Data excerpt =

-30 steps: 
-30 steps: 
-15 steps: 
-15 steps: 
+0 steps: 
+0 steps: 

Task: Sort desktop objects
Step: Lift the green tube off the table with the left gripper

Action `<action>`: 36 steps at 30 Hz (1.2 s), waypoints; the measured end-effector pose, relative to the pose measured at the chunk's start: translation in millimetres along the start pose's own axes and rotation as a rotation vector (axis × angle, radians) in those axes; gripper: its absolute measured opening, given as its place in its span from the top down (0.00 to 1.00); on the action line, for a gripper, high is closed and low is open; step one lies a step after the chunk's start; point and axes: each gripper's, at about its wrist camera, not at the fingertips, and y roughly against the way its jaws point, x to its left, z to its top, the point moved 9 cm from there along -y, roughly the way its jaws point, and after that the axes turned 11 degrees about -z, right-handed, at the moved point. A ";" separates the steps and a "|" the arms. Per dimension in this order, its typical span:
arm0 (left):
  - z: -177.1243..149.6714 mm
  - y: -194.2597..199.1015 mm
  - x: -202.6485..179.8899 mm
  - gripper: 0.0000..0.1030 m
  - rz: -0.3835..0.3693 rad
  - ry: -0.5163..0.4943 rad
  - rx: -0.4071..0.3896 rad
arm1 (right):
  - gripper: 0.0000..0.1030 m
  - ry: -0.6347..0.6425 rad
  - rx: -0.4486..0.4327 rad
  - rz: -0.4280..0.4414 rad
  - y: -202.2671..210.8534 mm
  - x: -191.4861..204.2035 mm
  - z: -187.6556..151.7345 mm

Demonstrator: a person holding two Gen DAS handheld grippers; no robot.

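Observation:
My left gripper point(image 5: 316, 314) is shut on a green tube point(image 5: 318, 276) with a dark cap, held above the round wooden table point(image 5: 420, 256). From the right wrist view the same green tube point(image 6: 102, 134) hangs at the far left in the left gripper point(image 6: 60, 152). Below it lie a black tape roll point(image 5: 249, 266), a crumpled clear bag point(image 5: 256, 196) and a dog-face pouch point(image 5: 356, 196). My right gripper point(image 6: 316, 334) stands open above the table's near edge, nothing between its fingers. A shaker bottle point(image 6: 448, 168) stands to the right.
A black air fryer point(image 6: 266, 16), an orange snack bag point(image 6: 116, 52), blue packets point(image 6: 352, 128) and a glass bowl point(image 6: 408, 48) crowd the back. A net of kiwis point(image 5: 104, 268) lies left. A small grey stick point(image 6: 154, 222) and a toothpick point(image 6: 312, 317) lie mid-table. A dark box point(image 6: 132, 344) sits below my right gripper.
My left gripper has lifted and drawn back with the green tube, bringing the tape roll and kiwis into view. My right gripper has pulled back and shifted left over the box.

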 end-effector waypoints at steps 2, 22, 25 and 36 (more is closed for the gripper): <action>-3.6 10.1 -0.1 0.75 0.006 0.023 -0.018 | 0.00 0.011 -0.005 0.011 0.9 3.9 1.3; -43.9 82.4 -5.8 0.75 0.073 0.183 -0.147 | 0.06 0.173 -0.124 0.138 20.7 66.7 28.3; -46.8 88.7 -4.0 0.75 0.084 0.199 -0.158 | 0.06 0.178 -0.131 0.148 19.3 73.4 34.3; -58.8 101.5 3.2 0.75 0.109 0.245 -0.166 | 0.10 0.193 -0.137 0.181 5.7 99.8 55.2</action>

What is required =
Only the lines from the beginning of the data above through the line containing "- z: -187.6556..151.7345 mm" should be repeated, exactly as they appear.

Written response =
-30 steps: 
-30 steps: 
-15 steps: 
-15 steps: 
+0 steps: 
+0 steps: 

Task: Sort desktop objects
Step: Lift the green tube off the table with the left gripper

Action `<action>`: 36 steps at 30 Hz (1.2 s), waypoints; the measured end-effector pose, relative to the pose measured at the chunk's start: translation in millimetres along the start pose's own axes and rotation as a rotation vector (axis × angle, radians) in those axes; gripper: its absolute measured opening, given as its place in its span from the top down (0.00 to 1.00); on the action line, for a gripper, high is closed and low is open; step one lies a step after the chunk's start; point and axes: each gripper's, at about its wrist camera, not at the fingertips, and y roughly against the way its jaws point, x to its left, z to its top, the point moved 9 cm from there along -y, roughly the way its jaws point, and after that the axes turned 11 degrees about -z, right-handed, at the moved point. A ";" separates the steps and a "|" the arms. Per dimension in this order, its typical span:
arm0 (left):
  - z: -177.1243..149.6714 mm
  - y: -194.2597..199.1015 mm
  - x: -202.6485..179.8899 mm
  - gripper: 0.0000..0.1030 m
  - rz: -0.3835..0.3693 rad
  - ry: -0.5163..0.4943 rad
  - rx: -0.4071..0.3896 rad
arm1 (right):
  - gripper: 0.0000..0.1030 m
  - ry: -0.6347..0.6425 rad
  - rx: -0.4486..0.4327 rad
  - rz: -0.4280..0.4414 rad
  - y: -202.2671..210.8534 mm
  - x: -191.4861..204.2035 mm
  - z: -187.6556..151.7345 mm

The output above is the complete answer.